Contributors cannot select any percentage, they choose between the following:
- exclusively (100%)
- pervasive (90%)
- majority (70%)
- about half (50%)
- minority (30%)
- marginal (10%)

When a summary is given for a feature users are displayed both with information on how many languages are coded as that value exclusively or as shared. There are for example 61% languages in APiCS that are coded as exclusively having the order SVO, and 10 that are coded as having that order and other orders as well (shared).

== APiCS and the World Atlas of Language Structures (WALS) ==
APiCS was inspired by the World Atlas of Language Structures (WALS), which shows the geographical distribution of 142 features in an average of 400 languages worldwide. Pidgins and creoles were not completely excluded from WALS, but since the primary goal was to present the precolonial linguistic areas, pidgins and creoles were backgrounded.
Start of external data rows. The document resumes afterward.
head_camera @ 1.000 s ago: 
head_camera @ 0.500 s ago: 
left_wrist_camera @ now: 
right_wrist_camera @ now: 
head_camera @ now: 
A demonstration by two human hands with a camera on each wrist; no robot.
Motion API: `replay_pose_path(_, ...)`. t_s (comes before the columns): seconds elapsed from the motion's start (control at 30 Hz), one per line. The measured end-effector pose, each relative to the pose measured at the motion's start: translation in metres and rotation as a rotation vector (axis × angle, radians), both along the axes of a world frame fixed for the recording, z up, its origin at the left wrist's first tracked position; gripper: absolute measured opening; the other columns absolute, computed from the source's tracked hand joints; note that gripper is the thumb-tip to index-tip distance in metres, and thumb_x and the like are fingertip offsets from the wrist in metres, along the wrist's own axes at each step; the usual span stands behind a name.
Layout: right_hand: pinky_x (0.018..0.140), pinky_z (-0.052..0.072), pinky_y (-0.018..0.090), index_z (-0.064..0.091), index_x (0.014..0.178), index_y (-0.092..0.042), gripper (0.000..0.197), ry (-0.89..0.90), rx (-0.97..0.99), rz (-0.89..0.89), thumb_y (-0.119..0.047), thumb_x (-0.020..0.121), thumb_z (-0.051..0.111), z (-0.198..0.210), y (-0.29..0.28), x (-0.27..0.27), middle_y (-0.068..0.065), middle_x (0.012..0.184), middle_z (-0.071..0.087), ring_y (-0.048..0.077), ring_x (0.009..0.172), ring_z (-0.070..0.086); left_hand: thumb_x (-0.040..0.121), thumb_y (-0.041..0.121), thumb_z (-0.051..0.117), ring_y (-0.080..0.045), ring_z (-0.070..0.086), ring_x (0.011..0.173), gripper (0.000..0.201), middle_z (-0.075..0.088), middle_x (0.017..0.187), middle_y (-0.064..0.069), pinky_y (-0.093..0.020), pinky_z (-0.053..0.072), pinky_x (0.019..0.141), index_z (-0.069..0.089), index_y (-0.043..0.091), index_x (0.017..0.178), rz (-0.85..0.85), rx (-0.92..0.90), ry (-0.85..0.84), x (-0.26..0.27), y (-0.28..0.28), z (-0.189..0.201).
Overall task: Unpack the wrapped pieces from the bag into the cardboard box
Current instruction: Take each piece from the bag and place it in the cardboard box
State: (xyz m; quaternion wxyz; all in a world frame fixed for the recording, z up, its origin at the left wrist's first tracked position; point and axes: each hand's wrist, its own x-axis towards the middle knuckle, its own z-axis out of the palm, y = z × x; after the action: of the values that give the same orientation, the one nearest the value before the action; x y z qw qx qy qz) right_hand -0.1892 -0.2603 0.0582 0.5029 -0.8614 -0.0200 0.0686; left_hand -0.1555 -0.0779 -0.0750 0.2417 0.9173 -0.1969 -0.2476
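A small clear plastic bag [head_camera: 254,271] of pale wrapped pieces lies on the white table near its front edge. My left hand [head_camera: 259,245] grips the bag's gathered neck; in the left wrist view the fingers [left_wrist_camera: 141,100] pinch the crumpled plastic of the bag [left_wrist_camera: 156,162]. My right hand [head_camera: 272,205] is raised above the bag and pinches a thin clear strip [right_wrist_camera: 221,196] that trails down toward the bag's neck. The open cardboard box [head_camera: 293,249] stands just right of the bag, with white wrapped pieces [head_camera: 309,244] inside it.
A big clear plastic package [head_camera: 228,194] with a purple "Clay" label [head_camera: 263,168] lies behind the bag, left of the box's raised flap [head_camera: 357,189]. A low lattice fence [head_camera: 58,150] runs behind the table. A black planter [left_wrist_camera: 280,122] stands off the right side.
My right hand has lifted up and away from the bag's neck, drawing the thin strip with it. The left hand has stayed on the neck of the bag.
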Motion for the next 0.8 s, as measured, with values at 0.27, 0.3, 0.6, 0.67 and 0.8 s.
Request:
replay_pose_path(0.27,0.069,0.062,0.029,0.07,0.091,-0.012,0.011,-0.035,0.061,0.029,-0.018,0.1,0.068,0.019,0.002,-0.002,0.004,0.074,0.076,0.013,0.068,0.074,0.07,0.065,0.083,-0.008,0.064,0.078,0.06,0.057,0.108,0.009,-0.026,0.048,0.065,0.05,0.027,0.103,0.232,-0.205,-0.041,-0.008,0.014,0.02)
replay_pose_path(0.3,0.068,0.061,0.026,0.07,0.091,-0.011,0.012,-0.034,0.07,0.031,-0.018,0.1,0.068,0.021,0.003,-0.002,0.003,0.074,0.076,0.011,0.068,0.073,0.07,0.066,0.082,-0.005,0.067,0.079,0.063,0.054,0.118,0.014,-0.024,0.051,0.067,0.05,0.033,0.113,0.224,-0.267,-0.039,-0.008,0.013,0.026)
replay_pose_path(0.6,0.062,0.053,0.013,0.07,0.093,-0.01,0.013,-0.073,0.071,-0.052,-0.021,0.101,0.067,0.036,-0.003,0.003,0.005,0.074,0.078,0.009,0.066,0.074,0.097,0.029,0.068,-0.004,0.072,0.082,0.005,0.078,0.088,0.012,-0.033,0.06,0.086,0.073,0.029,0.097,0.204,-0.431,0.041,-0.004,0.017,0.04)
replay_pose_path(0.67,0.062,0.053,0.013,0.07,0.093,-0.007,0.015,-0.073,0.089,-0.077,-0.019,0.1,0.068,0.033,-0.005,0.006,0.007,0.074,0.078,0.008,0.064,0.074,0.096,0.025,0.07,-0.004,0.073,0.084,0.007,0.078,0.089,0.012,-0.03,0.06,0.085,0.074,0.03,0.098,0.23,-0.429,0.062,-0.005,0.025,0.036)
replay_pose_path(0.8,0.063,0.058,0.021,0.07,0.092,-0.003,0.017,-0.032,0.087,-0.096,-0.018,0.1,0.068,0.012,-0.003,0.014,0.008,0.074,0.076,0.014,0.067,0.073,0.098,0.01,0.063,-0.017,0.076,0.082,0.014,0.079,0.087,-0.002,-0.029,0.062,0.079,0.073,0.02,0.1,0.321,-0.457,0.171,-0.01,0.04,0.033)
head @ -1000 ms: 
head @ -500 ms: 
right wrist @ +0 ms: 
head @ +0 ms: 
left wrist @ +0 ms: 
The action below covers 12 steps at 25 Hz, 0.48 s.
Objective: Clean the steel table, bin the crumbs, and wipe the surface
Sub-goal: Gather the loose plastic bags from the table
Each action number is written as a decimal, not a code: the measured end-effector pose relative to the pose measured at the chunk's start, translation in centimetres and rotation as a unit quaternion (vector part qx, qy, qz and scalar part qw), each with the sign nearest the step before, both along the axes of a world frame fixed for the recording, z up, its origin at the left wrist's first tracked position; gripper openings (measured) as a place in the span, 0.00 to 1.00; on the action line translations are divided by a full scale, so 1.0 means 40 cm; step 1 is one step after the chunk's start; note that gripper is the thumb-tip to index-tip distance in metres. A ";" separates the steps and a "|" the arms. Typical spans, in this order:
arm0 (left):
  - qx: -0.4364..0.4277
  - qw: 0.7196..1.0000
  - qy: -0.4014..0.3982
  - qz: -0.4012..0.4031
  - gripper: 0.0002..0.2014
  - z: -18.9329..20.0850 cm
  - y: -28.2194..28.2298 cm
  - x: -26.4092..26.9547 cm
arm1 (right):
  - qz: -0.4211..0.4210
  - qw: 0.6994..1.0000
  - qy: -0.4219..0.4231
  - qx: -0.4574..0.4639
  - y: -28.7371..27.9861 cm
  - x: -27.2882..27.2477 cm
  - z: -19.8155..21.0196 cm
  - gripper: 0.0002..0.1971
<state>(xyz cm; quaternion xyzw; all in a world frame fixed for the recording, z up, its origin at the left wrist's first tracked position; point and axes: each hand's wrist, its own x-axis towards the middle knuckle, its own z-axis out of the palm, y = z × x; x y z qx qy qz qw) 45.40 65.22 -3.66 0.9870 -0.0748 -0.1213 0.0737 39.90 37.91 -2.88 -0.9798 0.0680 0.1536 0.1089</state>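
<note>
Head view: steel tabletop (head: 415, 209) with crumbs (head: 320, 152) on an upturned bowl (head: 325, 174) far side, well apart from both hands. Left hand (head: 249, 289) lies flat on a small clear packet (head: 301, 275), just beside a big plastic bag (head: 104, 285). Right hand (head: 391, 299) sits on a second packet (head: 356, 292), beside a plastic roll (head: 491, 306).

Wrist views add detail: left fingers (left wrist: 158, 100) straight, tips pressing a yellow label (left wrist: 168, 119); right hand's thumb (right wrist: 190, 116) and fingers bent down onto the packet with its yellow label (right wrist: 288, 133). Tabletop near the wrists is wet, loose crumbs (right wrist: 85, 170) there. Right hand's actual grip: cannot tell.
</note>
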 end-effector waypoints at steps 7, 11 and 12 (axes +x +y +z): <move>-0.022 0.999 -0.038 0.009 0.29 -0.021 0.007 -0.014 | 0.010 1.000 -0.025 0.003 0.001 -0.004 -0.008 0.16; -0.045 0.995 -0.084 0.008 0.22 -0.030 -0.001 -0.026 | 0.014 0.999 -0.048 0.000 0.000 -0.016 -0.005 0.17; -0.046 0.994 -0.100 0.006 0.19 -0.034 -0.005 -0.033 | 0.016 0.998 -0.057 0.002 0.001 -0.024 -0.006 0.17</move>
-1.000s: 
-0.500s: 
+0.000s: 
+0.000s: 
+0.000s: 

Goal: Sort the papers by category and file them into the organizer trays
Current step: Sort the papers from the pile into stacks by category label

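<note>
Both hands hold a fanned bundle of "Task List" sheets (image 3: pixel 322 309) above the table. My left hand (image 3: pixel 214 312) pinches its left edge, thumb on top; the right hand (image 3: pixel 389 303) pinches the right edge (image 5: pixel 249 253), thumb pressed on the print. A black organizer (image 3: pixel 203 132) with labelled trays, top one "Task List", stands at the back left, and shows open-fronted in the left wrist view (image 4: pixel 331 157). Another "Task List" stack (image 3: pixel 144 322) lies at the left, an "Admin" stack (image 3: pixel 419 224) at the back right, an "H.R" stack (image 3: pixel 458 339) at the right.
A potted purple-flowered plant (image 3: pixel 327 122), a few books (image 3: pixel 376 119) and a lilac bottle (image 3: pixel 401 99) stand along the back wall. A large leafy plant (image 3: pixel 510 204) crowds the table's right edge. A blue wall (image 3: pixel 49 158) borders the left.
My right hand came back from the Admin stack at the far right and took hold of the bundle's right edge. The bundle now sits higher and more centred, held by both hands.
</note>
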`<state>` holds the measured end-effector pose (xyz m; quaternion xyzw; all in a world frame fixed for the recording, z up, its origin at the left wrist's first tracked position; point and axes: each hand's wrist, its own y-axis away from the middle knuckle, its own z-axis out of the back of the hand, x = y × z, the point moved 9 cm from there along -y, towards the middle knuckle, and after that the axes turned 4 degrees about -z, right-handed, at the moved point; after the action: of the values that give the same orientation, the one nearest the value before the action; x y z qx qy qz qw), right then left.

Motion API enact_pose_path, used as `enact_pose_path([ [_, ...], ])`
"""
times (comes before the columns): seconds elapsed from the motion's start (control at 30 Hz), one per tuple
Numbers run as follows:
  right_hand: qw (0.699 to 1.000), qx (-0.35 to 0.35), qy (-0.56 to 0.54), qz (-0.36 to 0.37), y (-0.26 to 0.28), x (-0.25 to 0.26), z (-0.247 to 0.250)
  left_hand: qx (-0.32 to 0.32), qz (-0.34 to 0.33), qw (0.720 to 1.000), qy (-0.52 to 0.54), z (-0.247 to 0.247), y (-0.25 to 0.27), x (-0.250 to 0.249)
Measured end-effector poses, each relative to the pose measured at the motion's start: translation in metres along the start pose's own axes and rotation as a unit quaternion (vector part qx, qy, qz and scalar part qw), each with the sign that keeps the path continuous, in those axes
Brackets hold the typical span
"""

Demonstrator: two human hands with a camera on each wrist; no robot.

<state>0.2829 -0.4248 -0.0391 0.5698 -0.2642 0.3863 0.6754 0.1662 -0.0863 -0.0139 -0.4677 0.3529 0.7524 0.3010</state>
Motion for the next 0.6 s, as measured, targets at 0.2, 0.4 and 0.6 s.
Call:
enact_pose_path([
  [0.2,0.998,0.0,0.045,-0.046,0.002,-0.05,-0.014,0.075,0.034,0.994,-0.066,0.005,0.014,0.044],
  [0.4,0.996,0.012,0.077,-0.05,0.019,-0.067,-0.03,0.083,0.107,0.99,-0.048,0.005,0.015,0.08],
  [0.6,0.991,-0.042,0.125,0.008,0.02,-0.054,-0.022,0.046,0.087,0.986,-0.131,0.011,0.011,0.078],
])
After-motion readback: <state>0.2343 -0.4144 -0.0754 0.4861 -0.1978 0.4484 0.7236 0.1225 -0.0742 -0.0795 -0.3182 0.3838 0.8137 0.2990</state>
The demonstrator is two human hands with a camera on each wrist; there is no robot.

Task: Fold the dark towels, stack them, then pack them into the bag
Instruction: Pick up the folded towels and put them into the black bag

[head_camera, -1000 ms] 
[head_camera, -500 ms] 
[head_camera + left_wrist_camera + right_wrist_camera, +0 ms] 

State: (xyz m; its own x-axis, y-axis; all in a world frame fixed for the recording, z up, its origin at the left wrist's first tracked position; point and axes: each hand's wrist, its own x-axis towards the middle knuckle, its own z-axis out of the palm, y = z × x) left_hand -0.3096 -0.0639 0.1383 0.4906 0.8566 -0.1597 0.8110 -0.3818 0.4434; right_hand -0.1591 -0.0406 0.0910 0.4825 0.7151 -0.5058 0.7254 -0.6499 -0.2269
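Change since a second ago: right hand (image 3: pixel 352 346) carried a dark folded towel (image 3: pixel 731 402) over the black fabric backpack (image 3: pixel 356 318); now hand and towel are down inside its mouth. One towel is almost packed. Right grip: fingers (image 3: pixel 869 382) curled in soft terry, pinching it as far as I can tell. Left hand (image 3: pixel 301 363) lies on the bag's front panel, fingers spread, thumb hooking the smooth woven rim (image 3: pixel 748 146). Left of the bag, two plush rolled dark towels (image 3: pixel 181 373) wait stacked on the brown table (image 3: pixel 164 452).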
APiCS contains 48 features on which information is also available in WALS APiCS-WALS, so that creoles and pidgins can readily be compared with their substrate and superstrate languages, as well as with the world's languages in general. However, APiCS does not copy WALS blindly, but adds many features that did not make it into WALS but are important for contact languages. Other features that appear in WALS have been modified to suit the needs of the APiCS users.

As stated above, one of the major differences between WALS and APiCS is that APiCS allows for multiple values for one feature whereas WALS does not.